Published: 13 September, 2012
Sick Unto Death” – the headline that appeared on the front page of the Ham & High the week Ruth Ellis fell to her death in Holloway Prison – has been firmly fixed in my mind for 57 years now.
The morning protesters prayed and paraded outside the gaol as 28-year-old Ellis was due to become notoriously crowned the last woman to be hanged in Britain. I was outside the Magdala Tavern, in South Hill Park, Hampstead, the scene of her crime.
This was where Ellis, identified as a brazen peroxide blonde nightclub hostess cum prostitute, had gunned down her flamboyant lover, David Blakely, on the evening of April 10, 1955, which was Easter Sunday.
I had only joined the Ham & High as a junior reporter the week after the murder drama and had yet to sit in the press box at Hampstead Magistrates Court, now closed like the police station alongside, where Ellis had first appeared in the dock.
Now, together with a senior colleague, Clive Cullerne-Bown, it was decided that the Magdala was the place to be for reaction to the horrific fate of a woman who showed tremendous calm and courage in going to the scaffold after a jury had taken a mere 23 minutes to convict her of murder.

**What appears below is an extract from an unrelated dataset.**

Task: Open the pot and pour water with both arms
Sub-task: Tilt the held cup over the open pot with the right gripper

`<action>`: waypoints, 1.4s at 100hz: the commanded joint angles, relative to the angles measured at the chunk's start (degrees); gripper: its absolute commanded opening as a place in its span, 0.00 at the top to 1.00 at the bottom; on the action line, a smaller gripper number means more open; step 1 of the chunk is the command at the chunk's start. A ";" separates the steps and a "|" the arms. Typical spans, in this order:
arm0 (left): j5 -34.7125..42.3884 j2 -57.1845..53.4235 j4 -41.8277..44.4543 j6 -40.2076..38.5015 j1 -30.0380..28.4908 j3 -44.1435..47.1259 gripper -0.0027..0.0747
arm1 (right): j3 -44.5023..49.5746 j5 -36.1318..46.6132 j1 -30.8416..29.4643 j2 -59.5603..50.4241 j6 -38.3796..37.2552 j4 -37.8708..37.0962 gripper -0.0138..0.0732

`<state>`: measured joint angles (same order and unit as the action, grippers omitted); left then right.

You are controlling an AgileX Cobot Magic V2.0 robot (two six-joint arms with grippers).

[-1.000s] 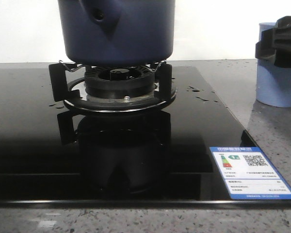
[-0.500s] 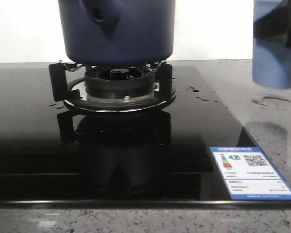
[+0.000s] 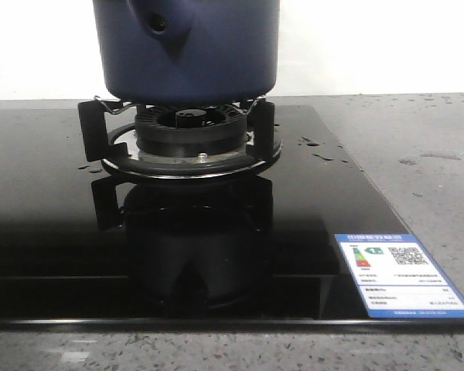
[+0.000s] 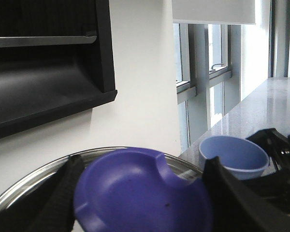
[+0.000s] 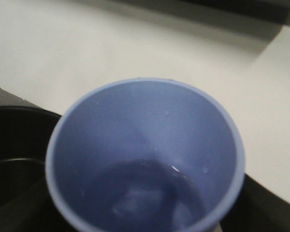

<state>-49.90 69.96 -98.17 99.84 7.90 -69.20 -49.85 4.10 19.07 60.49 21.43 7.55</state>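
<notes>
- Pot (image 3: 187,50): dark navy, sits on the burner stand (image 3: 182,139) of the black glass hob (image 3: 54,239); handle stub with its small hole faces the camera.
- Left gripper (image 4: 140,193): raised, 2 black fingers (image 4: 63,188) closed on either side of a purple knob (image 4: 135,191) on a steel-rimmed lid (image 4: 34,176). Wall and window lie behind it.
- Right gripper: fingers not visible in its own wrist view; from the left wrist view, its black body (image 4: 278,159) sits against the pale blue cup (image 4: 233,155). Grip width: cannot tell.
- Cup (image 5: 145,159) upright, a little water in the bottom.
- Front view: neither arm shows; droplets on the hob, wet patch on the grey counter (image 3: 429,158).
</notes>
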 commanded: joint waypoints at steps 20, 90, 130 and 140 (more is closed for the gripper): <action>-1.13 -1.75 -7.45 -0.33 -0.05 -1.88 0.65 | -16.56 -3.29 3.20 7.42 -0.08 -6.65 0.58; -2.23 -1.75 -7.60 -0.33 -0.05 -1.88 0.65 | -23.15 -2.87 10.35 20.07 -0.08 -36.65 0.58; -2.23 -1.75 -7.60 -0.33 -0.05 -1.88 0.65 | -23.15 -0.69 10.35 20.85 -0.08 -54.81 0.58; -2.23 -1.75 -7.60 -0.33 -0.05 -1.88 0.65 | -23.15 0.62 10.35 21.45 -0.08 -57.82 0.58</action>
<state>-50.96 69.96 -99.06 99.84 7.90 -69.20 -70.62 -1.16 29.41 83.59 21.39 -46.25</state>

At 9am Albert Pierrepoint, the public executioner, had placed a white hood over her face before pulling the lever that has traumatised – and transformed – lives ever since. Clive wrote the front-page piece which had the “Sick Unto Death” headline, epitomising that sad awful day in British social and legal history, which the Daily Mirror columnist Cassandra so eloquently summed up thus: “It’s a fine day for haymaking. A fine day for fishing. A fine day for lolling in the sunshine. And if you feel that way – and I mourn to say that millions of you do – it’s a fine day for hanging.
“In this case, I have been reviled as being a sucker for a pretty face. Well, I am a sucker for all human faces because I am a sucker for all humanity, good and bad. But I prefer them not to be lolling because of a judicially broken neck.”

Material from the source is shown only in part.